◆ YOUR GOAL: Copy out the full listing below as it stands, with its pictures left behind.

◆ DATA:
=-=-=

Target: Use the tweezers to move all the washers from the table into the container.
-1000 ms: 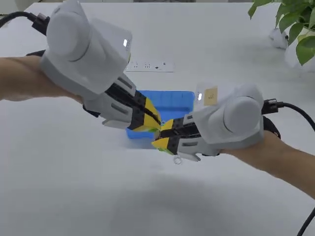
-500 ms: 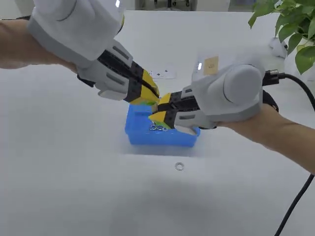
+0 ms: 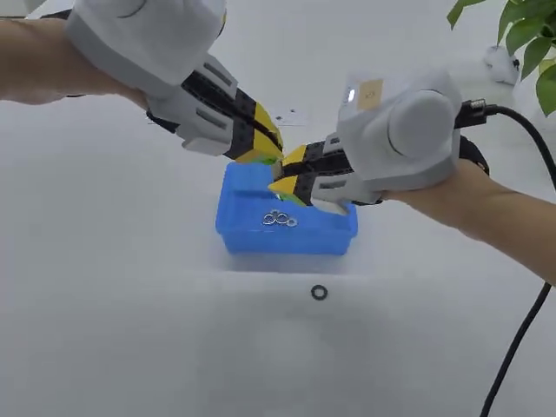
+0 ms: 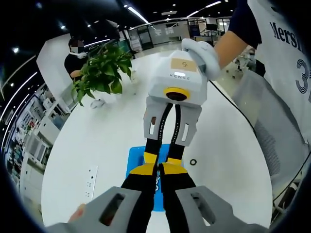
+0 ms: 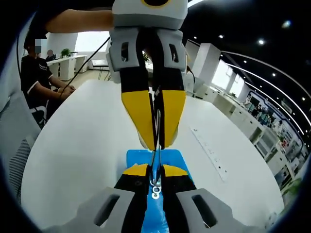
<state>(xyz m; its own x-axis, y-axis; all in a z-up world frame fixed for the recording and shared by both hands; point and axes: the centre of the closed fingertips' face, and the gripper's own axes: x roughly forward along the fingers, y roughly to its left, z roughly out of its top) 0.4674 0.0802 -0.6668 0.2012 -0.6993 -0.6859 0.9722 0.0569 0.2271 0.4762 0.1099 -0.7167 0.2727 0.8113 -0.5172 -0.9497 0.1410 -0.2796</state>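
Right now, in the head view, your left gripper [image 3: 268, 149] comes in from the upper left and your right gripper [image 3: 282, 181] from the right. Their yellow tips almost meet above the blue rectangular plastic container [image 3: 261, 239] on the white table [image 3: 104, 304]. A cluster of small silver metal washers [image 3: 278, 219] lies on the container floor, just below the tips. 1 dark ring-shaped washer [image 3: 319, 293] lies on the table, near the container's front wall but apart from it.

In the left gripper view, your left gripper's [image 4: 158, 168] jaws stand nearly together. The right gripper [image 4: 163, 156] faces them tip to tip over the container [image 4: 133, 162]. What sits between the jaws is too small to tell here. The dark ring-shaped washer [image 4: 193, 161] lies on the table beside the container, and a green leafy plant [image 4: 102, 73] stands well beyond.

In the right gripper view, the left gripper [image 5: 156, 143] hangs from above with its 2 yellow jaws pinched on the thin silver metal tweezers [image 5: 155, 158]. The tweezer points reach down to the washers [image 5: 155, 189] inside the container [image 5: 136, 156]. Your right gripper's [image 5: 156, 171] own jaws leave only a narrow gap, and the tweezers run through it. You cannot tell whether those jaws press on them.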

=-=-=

◆ FINISHED EXERCISE:
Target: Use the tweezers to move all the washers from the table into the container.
-1000 ms: 
-500 ms: 
+0 ms: 
+0 ms: 
+0 ms: 
<state>(xyz m; its own x-axis, y-axis; all in a z-up world frame fixed for the recording and shared by both hands; point and axes: the centre of the closed fingertips' face, and the gripper's own axes: x roughly forward along the fingers, y roughly to its left, z roughly out of its top) 0.4674 0.0802 -0.6668 0.2012 -0.6993 -0.6859 0.9722 0.0569 0.2271 0.4762 0.1099 -0.7167 0.2727 0.8113 -0.5172 -0.9497 0.1410 -0.2796</state>
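Right now, in the head view, your left gripper [image 3: 268, 149] comes in from the upper left and your right gripper [image 3: 282, 181] from the right. Their yellow tips almost meet above the blue rectangular plastic container [image 3: 261, 239] on the white table [image 3: 104, 304]. A cluster of small silver metal washers [image 3: 278, 219] lies on the container floor, just below the tips. 1 dark ring-shaped washer [image 3: 319, 293] lies on the table, near the container's front wall but apart from it.

In the left gripper view, your left gripper's [image 4: 158, 168] jaws stand nearly together. The right gripper [image 4: 163, 156] faces them tip to tip over the container [image 4: 133, 162]. What sits between the jaws is too small to tell here. The dark ring-shaped washer [image 4: 193, 161] lies on the table beside the container, and a green leafy plant [image 4: 102, 73] stands well beyond.

In the right gripper view, the left gripper [image 5: 156, 143] hangs from above with its 2 yellow jaws pinched on the thin silver metal tweezers [image 5: 155, 158]. The tweezer points reach down to the washers [image 5: 155, 189] inside the container [image 5: 136, 156]. Your right gripper's [image 5: 156, 171] own jaws leave only a narrow gap, and the tweezers run through it. You cannot tell whether those jaws press on them.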

That completes the output.